Absorbent Action

All mercurial ointments and the oleate, when applied to or gently rubbed into any part which is chronically inflamed, often aid the absorption of the products of inflammation, if they are not too deep-seated. For this purpose blue ointment, or Scott's ointment Unguentum Hydrargyri Compos-itum, B. P., which consists of mercurial ointment, 10; yellow wax, 6; olive oil, 6; and camphor 3, or the oleate in an ointment are very commonly used for chronic inflammation of joints, chronically enlarged glands, and chronic peritonitis, which certainly sometimes appears to be cured by the application of a binder spread with one of these preparations or the Linimentum Hydrargyri B. P., which consists of equal parts of mercurial ointment, solution of ammonia and camphor liniment even when the disease is tuberculous. The ointment of the red mercuric iodide is, in India, applied to the thyroid gland in goitre.

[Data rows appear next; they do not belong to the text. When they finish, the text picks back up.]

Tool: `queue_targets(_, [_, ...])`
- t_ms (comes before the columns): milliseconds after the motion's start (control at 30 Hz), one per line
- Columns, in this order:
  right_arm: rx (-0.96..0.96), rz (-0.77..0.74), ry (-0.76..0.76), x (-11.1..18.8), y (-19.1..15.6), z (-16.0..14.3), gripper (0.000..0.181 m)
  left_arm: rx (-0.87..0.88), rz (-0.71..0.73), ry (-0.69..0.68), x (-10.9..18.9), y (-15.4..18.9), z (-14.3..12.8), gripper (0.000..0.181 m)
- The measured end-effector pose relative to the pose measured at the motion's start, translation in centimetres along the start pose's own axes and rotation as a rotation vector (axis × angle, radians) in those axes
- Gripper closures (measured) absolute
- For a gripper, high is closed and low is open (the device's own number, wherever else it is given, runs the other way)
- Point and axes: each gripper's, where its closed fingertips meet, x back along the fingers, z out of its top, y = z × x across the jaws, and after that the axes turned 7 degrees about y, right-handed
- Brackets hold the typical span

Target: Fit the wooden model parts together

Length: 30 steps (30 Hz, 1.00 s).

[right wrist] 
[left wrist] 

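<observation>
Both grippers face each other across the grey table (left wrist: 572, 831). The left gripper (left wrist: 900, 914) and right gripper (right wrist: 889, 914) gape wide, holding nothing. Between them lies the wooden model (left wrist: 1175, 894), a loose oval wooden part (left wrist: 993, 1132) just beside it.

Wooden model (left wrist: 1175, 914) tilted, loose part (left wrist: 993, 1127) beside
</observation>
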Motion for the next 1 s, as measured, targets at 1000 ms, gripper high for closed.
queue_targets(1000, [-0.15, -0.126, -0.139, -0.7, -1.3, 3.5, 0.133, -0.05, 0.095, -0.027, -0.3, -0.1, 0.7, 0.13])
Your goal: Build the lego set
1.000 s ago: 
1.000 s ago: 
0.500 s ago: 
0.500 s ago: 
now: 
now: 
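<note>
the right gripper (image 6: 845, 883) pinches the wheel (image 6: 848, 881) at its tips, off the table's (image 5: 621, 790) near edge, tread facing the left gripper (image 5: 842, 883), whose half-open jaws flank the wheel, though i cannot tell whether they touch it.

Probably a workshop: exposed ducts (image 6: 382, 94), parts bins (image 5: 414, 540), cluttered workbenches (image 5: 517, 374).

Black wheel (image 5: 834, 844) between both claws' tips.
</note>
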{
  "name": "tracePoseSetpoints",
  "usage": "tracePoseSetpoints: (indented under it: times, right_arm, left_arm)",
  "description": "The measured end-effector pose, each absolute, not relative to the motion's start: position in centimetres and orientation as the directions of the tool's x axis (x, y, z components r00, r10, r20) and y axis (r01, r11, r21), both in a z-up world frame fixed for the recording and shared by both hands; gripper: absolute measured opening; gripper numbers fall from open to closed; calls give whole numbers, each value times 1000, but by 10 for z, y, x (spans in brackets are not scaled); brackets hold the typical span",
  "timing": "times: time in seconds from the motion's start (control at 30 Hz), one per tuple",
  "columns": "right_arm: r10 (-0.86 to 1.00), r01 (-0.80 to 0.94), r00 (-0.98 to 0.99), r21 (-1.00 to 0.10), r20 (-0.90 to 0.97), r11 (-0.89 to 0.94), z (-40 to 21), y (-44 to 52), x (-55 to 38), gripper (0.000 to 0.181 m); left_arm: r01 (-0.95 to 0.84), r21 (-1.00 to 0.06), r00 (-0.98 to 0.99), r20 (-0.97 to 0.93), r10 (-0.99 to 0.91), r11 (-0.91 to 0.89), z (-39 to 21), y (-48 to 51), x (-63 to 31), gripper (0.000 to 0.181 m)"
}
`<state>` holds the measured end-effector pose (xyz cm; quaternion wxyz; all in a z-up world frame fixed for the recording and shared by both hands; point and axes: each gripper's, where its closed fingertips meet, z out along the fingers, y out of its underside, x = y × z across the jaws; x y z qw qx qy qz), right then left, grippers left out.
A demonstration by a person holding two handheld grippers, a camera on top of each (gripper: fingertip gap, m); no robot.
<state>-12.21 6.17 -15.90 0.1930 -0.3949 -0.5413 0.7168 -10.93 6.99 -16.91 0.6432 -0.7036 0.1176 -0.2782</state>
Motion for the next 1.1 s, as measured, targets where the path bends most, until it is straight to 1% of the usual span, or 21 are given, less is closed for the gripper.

Alimentary canal. - Very dilute solutions of the corrosive chloride (4 gr. .24 gm. to 10 fl. oz. 300. c.c. water with 1 fl. dr. 4. c.c. of diluted hydrochloric acid and a little glycerin may be used as a mouth wash for syphilitic ulceration. Ringer advises gray powder Hydrargyrum cum Creta in minute doses for the sudden vomiting immediately after food sometimes met with in children. By far the most important intestinal action of mercury is its purgative effect. Calomel and blue pill are pre-eminently the purgatives to employ when there is, from the headache, constipation, furred tongue, feeling of weight over the liver, and general lassitude, reason to suspect that the dyspepsia is hepatic. Either of these drugs at night, followed by a watery purge, in the morning, will often completely relieve the symptoms. The blue pill at night, and black draught (Infusum Sennae Compositum) in the morning have long been a favorite combination. Acid solutions, as lemonade, should not be taken until the purgative effects of calomel have passed. Mercury or calomel is also one of the best purgatives for cases of cirrhosis, and for cardiac cases in which there is considerable hepatic congestion. Gray powder mixed with a little sugar is an excellent purgative for children, or even for adults, when a very mild purge is required - as, for example, after severe enteritis or peritonitis. Calomel in small doses (1/10 gr.; .006 gm.), triturated thoroughly with sugar of milk and repeated every hour until a movement is secured, is a favorite gentle purgative or if it is desirable to open the bowels dur ing typhoid fever. Children take mercury very well. Infants can easily bear grain .06 gm. doses of the gray powder. As diarrhoea, especially in children, is so often due to the presence of some irritant, a simple purgative, as gray powder, will, by removing it, often cure the diarrhoea. This preparation hardly ever causes griping, but calomel is liable to do so. Mercury compounds are, on account of their intestinal antiseptic action, much given in Germany for typhoid fever.

Remote Uses

In cases of heart disease mercury is often combined with digitalis and squill as a diuretic (as in the well-known Guy's diuretic pill: blue pill, powdered squill, powdered digitalis, of each 1 gr. .06 gm.; extract of hyoscyamus, 1 1/2 gr. . 10 gm. ), and in some cases this combination does great good. The corrosive chloride is most often used for adults, and the gray powder for children.


Mercury in any form is powerfully antisyphilitic. This action is so important that it makes mercury one of the most valuable drugs we have. It has already been mentioned that it may be applied locally to syphilitic ulcerations, but to be of any use it is essential that it should also be administered so as to reach the blood. It is a direct antidote to the syphilitic virus; it can completely cure the patient; its use must be continued over a long time, but it should never be pushed to salivation. Treatment should be begun at as early a stage as possible, as soon as the diagnosis is established. It is especially valuable in the primary and secondary stages; authorities differ as to its value in tertiary syphilis. It is as efficacious for the congenital as for the acquired disease. It is also administered for many non-syphilitic varieties of chronic inflammation, but not so often as formerly. Patients with disease of the kidneys do not bear it well. The yellow iodide is very commonly prescribed for syphilis, and often succeeds when other preparations have failed. Its great disadvantage is in its instability. Mercurous tannate (dose, 1 to 2 gr. .06 to .12 gm. in a pill) is strongly recommended by some authorities.

Mercurol (not official) is a chemical combination of nucleinic acid and mercury, the former being obtained from yeast. It is a brownish-white powder, soluble in water but insoluble in alcohol. It is employed in a 2 per cent. solution as an injection in gonorrhoea. This apparently destroys the gonococci, lessens the severity of the inflammation, and tends to prevent the development of complications. It does not entirely stop the discharge in all cases.